Sign up for our newsletter and get the latest HPC news and analysis.
Send me information from insideHPC:


Heroes of Deep Learning: Andrew Ng interviews Ian Goodfellow from Google Brain

In this video from the Heroes of Deep Learning series, Andrew Ng interviews Ian Goodfellow from the Google Brain Project.

Transcript:

Andrew NG: Hi, Ian. Thanks a lot for joining us today.

Ian Goodfellow: Thank you for inviting me, Andrew. I am glad to be here.

Andrew NG: Today, you are one of the world’s most visible deep learning researchers. Let us share a bit about your personal story. So, how do you end up doing this work that you now do?

Ian Goodfellow: I guess I first became interested in machine learning right before I met you, actually. I had been working on neuroscience and my undergraduate adviser, Jerry Cain, at Stanford encouraged me to take your Intro to AI class. Oh, I didn’t know that. Okay. So I had always thought that AI was a good idea, but that in practice, the main, I think, idea that was happening was like game AI, where people have a lot of hard-coded rules for non-player characters in games to say different scripted lines at different points in time. And then, when I took your Intro to AI class and you covered topics like linear regression and the variance decomposition of the error of linear regression, I started to realize that this is a real science and I could actually have a scientific career in AI rather than neuroscience.
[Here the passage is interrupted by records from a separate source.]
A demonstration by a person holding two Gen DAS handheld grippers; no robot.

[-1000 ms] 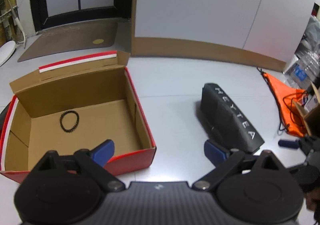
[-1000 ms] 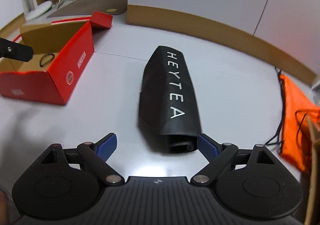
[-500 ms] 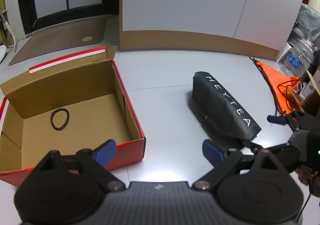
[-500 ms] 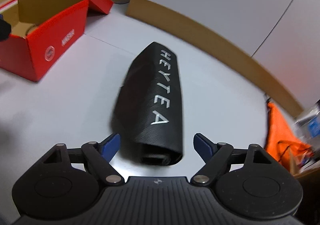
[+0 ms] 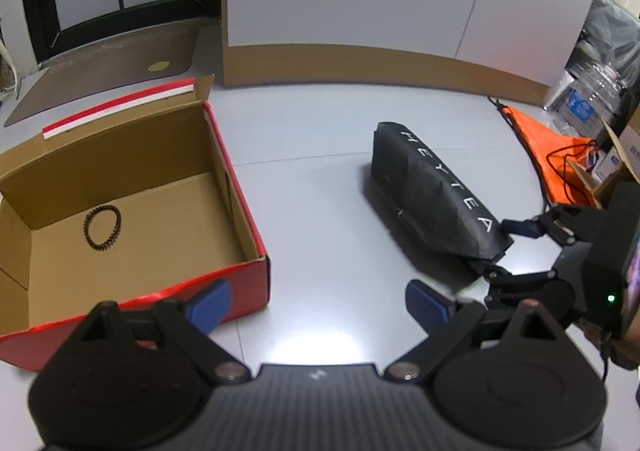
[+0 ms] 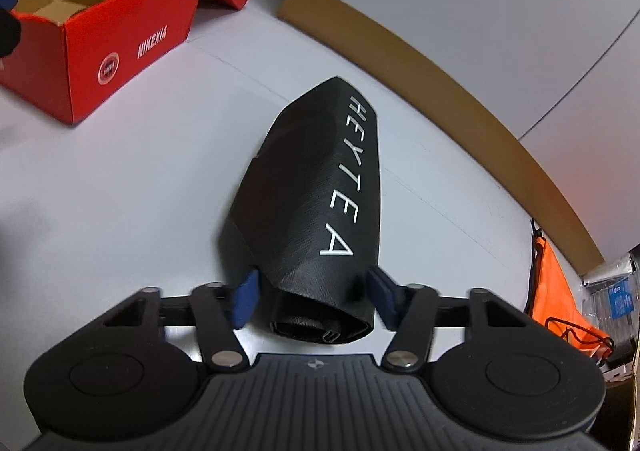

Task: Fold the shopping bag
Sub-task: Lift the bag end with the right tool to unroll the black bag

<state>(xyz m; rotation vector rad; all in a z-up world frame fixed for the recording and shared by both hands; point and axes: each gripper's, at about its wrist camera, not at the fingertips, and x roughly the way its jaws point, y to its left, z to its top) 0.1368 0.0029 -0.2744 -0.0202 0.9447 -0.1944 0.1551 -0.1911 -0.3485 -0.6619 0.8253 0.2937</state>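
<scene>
The folded black shopping bag [image 6: 320,207] with white "HEYTEA" lettering lies rolled on the white table; it also shows in the left wrist view [image 5: 432,191]. My right gripper [image 6: 312,297] is open, its blue fingers on either side of the bag's near end, not closed on it. In the left wrist view the right gripper [image 5: 516,247] shows at that same end of the bag. My left gripper [image 5: 316,301] is open and empty, above the table between the red box and the bag.
An open red cardboard box [image 5: 244,187] with a black hair tie [image 5: 102,227] inside stands at the left; it also shows in the right wrist view [image 6: 120,35]. An orange drawstring bag [image 5: 556,155] lies at the right, next to boxes and water bottles [image 5: 588,99].
My right gripper has moved forward onto the bag's near end, which now sits between its fingers, and its jaws have narrowed. My left gripper has drawn back and shifted slightly.
</scene>
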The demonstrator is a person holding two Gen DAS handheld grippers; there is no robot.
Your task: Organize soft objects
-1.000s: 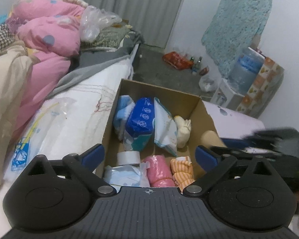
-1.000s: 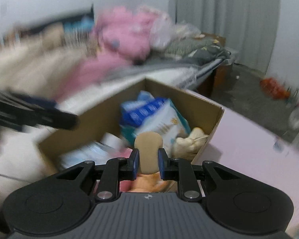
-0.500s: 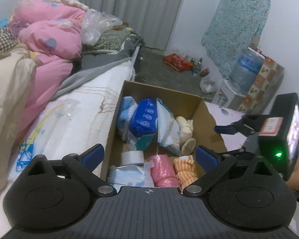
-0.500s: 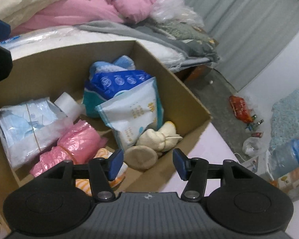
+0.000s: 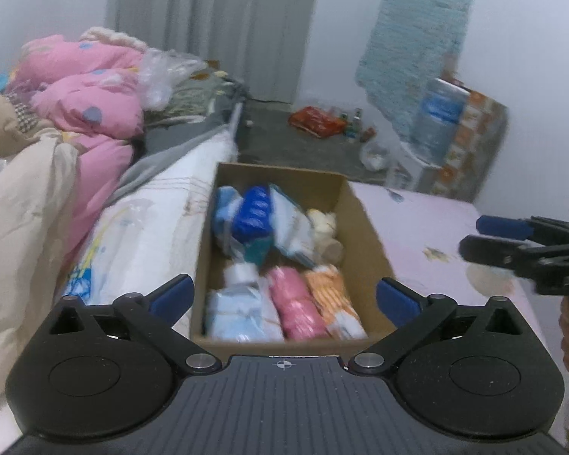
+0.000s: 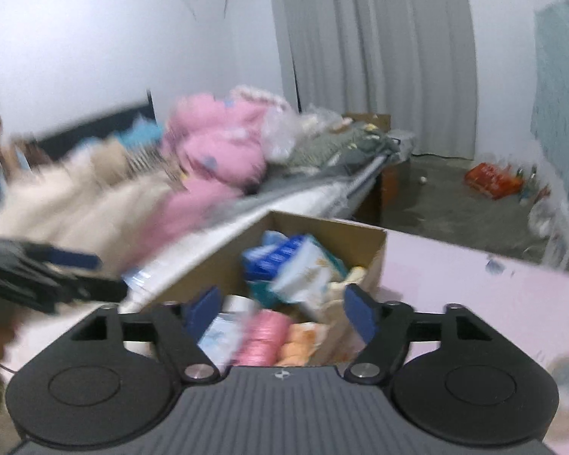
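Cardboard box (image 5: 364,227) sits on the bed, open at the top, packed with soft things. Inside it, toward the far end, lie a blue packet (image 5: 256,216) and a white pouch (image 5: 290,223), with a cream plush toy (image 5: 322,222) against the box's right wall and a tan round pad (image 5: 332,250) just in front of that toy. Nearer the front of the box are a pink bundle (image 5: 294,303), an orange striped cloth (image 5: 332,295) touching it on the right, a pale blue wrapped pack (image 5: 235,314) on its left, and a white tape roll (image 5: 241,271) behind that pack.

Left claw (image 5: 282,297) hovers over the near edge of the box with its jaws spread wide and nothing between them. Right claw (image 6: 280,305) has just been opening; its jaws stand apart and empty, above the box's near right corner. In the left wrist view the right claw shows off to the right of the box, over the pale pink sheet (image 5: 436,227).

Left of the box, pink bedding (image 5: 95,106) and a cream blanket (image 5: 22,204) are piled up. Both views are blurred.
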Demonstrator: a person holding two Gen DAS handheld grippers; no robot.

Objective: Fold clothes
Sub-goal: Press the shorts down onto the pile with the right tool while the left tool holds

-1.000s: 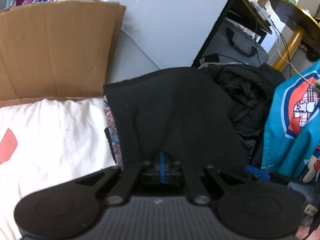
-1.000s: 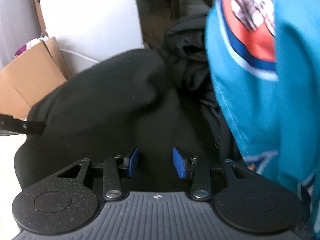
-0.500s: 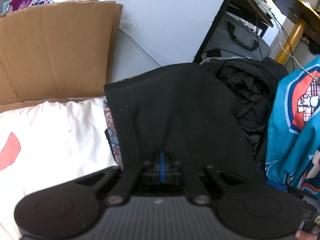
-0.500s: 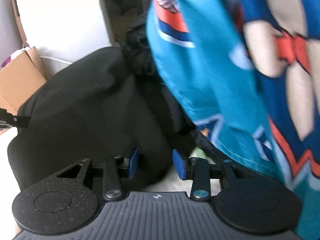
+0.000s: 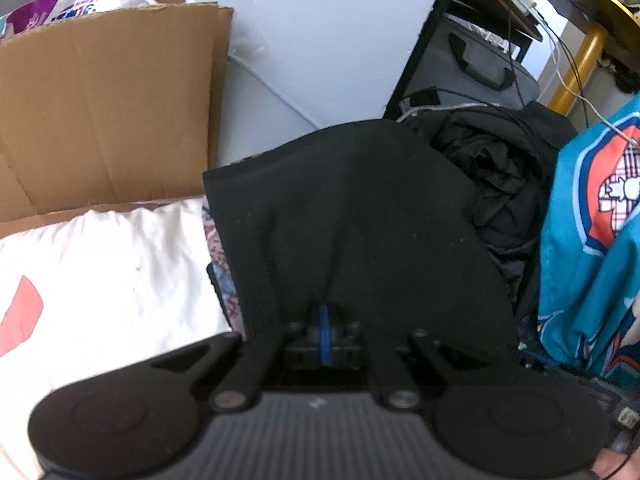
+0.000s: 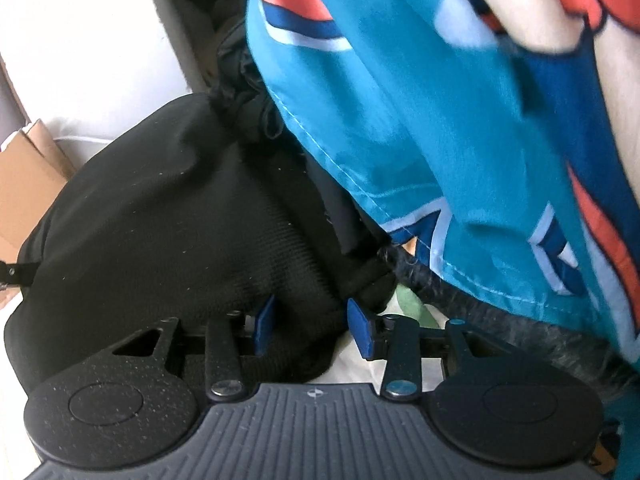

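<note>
White bedding (image 5: pixel 112 264) below; left gripper (image 5: pixel 325 334) pinches black garment (image 5: pixel 360 220), right gripper's (image 6: pixel 310 322) jaws opening around it.

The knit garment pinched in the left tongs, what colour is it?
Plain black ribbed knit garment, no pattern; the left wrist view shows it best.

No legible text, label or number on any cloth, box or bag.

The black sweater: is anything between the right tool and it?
No. The black sweater already bunches between the right tool's opening blue pads, unpinched. The teal shirt hangs beside it, not between.
</note>
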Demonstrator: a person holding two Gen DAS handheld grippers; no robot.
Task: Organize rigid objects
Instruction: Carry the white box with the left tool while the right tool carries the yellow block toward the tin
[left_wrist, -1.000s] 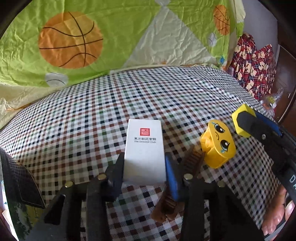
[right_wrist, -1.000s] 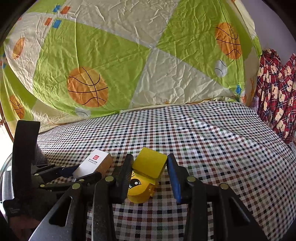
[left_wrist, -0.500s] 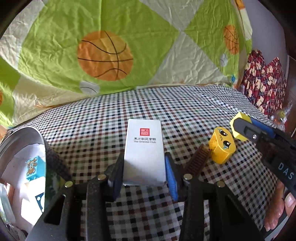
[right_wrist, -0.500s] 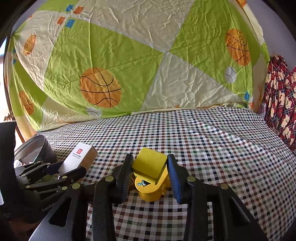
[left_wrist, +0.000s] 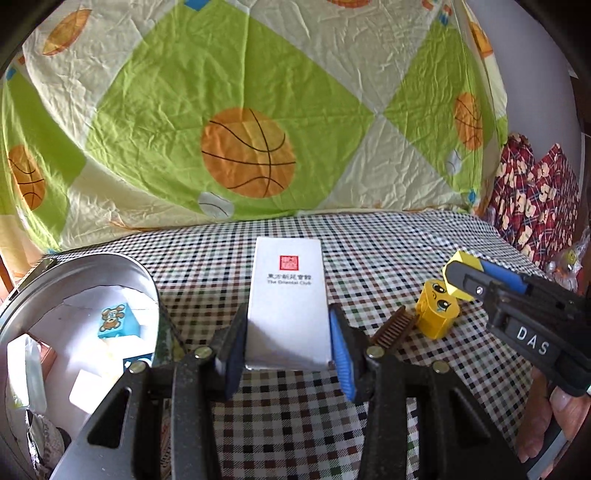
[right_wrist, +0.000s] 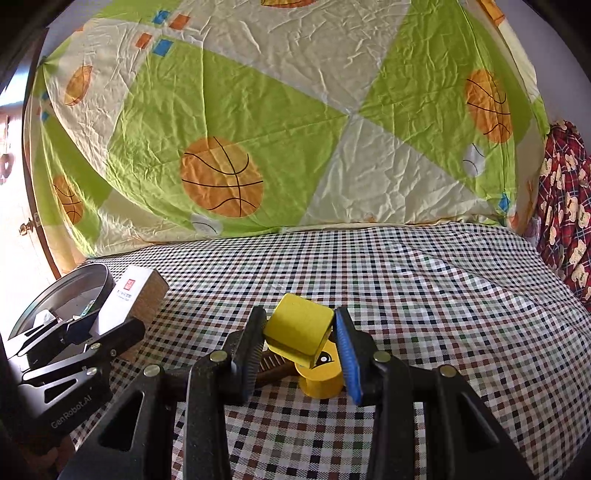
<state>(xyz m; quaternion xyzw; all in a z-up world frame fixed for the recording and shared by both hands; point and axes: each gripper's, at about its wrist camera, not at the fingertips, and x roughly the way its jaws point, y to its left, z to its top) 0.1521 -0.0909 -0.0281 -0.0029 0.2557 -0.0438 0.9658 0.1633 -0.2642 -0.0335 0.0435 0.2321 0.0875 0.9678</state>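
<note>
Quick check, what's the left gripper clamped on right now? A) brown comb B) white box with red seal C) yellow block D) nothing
B: the left gripper has its jaws pressed on both sides of the white box; the yellow block sits in the right gripper.

A basketball-print sheet (left_wrist: 243, 122) fills the upper frame above the checked cloth (left_wrist: 388, 258) (brown, black and white squares); red bear-print fabric (left_wrist: 532, 199) bunches at right edge.
</note>
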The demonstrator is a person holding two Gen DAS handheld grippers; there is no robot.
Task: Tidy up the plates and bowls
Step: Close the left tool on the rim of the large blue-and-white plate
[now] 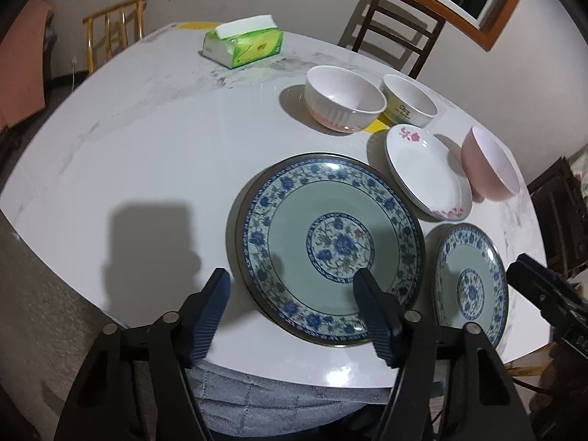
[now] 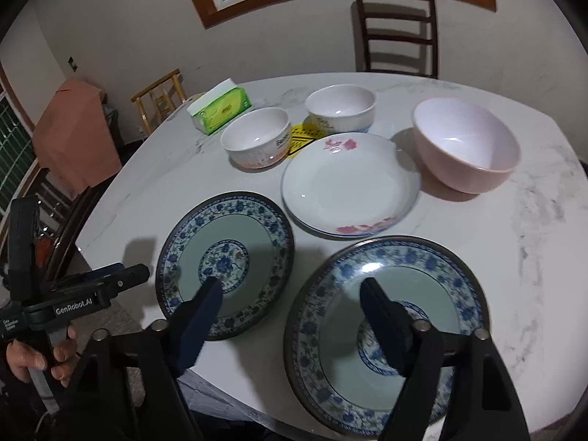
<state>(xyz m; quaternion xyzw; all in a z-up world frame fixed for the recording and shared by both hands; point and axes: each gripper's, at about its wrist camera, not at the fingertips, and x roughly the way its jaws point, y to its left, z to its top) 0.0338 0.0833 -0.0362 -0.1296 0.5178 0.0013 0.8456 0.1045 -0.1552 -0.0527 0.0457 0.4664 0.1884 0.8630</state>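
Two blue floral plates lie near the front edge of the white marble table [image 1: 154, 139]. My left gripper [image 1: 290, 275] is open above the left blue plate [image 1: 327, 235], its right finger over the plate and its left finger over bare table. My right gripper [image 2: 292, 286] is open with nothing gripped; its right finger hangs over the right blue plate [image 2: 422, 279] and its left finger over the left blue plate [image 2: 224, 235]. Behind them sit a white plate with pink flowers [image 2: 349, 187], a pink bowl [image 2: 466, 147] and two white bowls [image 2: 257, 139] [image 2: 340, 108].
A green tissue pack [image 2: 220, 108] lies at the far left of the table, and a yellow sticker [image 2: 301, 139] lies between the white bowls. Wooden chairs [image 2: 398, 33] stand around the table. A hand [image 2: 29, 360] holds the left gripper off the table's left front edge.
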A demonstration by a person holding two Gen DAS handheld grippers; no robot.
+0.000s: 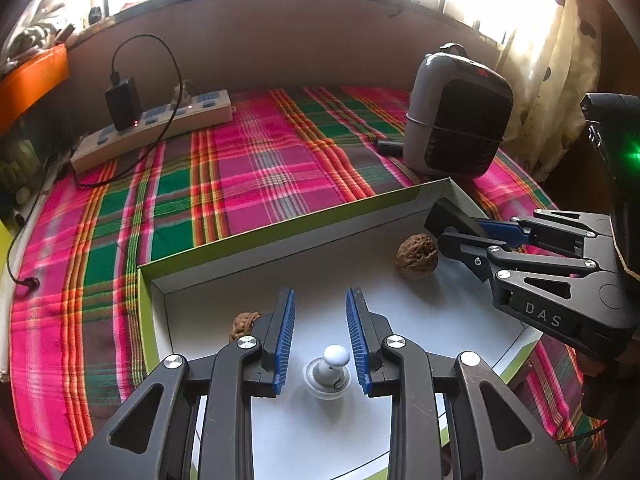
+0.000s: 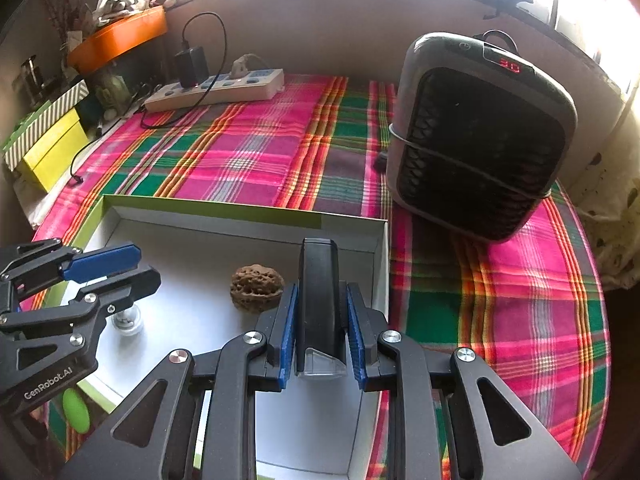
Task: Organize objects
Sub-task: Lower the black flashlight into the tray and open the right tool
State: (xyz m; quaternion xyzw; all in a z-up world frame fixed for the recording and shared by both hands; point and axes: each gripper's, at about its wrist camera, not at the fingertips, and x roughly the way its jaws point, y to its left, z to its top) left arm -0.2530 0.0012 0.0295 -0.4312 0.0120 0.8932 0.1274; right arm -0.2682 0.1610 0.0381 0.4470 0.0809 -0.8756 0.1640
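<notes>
Left tool point(image 1: 321, 336) spread over white knob point(image 1: 334, 362) — right tool point(image 2: 322, 330), "DAS", clamps black block point(image 2: 319, 292); left reads "GenRobot.AI".

A shallow box point(image 2: 352, 222) lies on the counter point(image 2: 256, 160). Inside it, a walnut point(image 2: 256, 288) sits toward the right, a second walnut point(image 1: 244, 324) near the left wall, and a small knobbed object point(image 1: 330, 372) between them toward the front. A heater point(image 2: 480, 140) stands behind the box to the right; a power strip point(image 2: 220, 92) lies far back left.
</notes>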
Andrew NG: I see. Great. And then what happened?

Ian Goodfellow: Well, I came back and I’d TA to your course later. So a really big turning point for me was while I was TA-ing that course, one of the students, my friend Ethan Dreifuss, got interested in Geoff Hinton’s deep belief net paper. And the two of us ended up building one of the first GPU CUDA-based machines at Stanford in order to run Watson machines in our spare time over winter break. And at that point, I started to have a very strong intuition that deep learning was the way to go in the future, that a lot of the other algorithms that I was working with, like support vector machines, didn’t seem to have the right asymptotics, that you add more training data and they get slower, or for the same amount of training data, it’s hard to make them perform a lot better by changing other settings. At that point, I started to focus on deep learning as much as possible.

Andrew NG: And I remember Richard Reyna’s very old GPU paper acknowledges you for having done a lot of early work.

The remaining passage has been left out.